Prompt:
Once you have read the listing below, write all of it out again exactly.
- Opening Delimiter -
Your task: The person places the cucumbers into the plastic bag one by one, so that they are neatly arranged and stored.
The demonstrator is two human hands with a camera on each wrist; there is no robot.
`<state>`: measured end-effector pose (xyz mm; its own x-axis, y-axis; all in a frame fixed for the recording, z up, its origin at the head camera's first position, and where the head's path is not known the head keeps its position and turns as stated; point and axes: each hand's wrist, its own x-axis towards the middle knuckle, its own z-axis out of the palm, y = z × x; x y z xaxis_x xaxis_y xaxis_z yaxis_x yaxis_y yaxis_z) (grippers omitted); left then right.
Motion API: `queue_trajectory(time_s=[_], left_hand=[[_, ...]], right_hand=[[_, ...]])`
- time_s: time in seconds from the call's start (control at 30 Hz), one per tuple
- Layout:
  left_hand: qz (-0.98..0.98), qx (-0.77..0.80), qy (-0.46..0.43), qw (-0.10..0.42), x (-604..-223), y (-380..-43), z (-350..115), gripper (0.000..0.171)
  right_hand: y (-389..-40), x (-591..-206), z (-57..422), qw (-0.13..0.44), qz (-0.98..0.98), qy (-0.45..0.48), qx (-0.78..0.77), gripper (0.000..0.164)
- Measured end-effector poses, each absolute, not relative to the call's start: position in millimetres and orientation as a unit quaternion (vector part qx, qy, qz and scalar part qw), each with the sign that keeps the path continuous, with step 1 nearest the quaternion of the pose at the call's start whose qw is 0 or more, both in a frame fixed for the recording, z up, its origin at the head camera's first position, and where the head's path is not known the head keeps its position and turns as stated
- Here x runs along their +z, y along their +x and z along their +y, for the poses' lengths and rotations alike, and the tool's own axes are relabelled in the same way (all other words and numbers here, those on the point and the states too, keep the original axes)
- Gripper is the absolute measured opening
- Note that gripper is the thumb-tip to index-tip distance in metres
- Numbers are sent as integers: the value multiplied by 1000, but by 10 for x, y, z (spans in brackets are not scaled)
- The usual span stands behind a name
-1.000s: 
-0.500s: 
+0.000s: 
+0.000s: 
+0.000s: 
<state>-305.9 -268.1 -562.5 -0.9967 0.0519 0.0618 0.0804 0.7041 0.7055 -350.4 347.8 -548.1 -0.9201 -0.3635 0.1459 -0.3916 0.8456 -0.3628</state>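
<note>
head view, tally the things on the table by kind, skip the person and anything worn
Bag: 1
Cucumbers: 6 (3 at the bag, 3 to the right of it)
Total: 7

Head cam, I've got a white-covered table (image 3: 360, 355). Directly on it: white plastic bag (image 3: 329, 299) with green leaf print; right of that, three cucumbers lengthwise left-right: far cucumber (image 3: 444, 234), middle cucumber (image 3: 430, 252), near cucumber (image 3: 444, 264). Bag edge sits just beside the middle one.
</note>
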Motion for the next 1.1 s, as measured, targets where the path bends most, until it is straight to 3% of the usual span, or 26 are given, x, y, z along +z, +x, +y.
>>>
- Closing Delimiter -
Task output:
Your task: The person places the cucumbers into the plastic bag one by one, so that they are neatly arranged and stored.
The demonstrator is two human hands with a camera on each wrist; there is no robot.
`<state>`: measured end-effector pose (xyz mm; its own x-axis, y-axis; all in a frame fixed for the recording, z up, its origin at the head camera's first position, and where the head's path is not known the head keeps its position and turns as stated; point and axes: each hand's wrist, its own x-axis towards the middle knuckle, its own z-axis out of the palm, y = z × x; x y z xaxis_x xaxis_y xaxis_z yaxis_x yaxis_y yaxis_z) (grippers omitted); left then right.
Motion API: `queue_trajectory(time_s=[_], left_hand=[[_, ...]], right_hand=[[_, ...]])`
- time_s: time in seconds from the call's start (control at 30 Hz), one per tuple
- Layout:
  left_hand: qz (-0.98..0.98), qx (-0.77..0.80), qy (-0.46..0.43), qw (-0.10..0.42), x (-604..-223), y (-380..-43), z (-350..115), gripper (0.000..0.171)
  right_hand: y (-389..-40), x (-591..-206), z (-57..422), qw (-0.13..0.44), qz (-0.98..0.98), qy (-0.45..0.48), qx (-0.78..0.77), gripper (0.000..0.164)
- Measured end-effector poses, each absolute, not relative to the call's start: position in millimetres and orientation as a unit quaternion (vector part qx, qy, qz and scalar part qw), each with the sign that keeps the path continuous, with step 1 nearest the quaternion of the pose at the call's start whose qw is 0 or more, both in a frame fixed for the recording, z up, its origin at the head camera's first position, and where the head's path is not known the head keeps its position and turns as stated
- Here x runs along their +z, y along their +x and z along their +y, for the poses' lengths and rotations alike, and the tool's own axes are relabelled in the same way (all other words and numbers here, those on the point and the states too, keep the original axes)
- Gripper is the absolute measured opening
- Note that gripper is the thumb-tip to index-tip distance in metres
- Numbers are sent as integers: the value multiplied by 1000, but by 10 for x, y, z (spans in brackets are not scaled)
- The usual span stands behind a name
-1.000s: 
-0.500s: 
+0.000s: 
+0.000s: 
+0.000s: 
<state>-305.9 -268.1 -562.5 -0.9967 0.0519 0.0618 0.0804 0.7041 0.7055 -350.4 347.8 -548.1 -0.9201 -0.3635 0.1459 -0.3916 0.8456 -0.3628</state>
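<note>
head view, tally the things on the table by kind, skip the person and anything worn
Bag: 1
Cucumbers: 6 (3 at the bag, 3 to the right of it)
Total: 7

Head cam, I've got a white-covered table (image 3: 360, 355). Directly on it: white plastic bag (image 3: 329, 299) with green leaf print; right of that, three cucumbers lengthwise left-right: far cucumber (image 3: 444, 234), middle cucumber (image 3: 430, 252), near cucumber (image 3: 444, 264). Bag edge sits just beside the middle one.
</note>
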Motion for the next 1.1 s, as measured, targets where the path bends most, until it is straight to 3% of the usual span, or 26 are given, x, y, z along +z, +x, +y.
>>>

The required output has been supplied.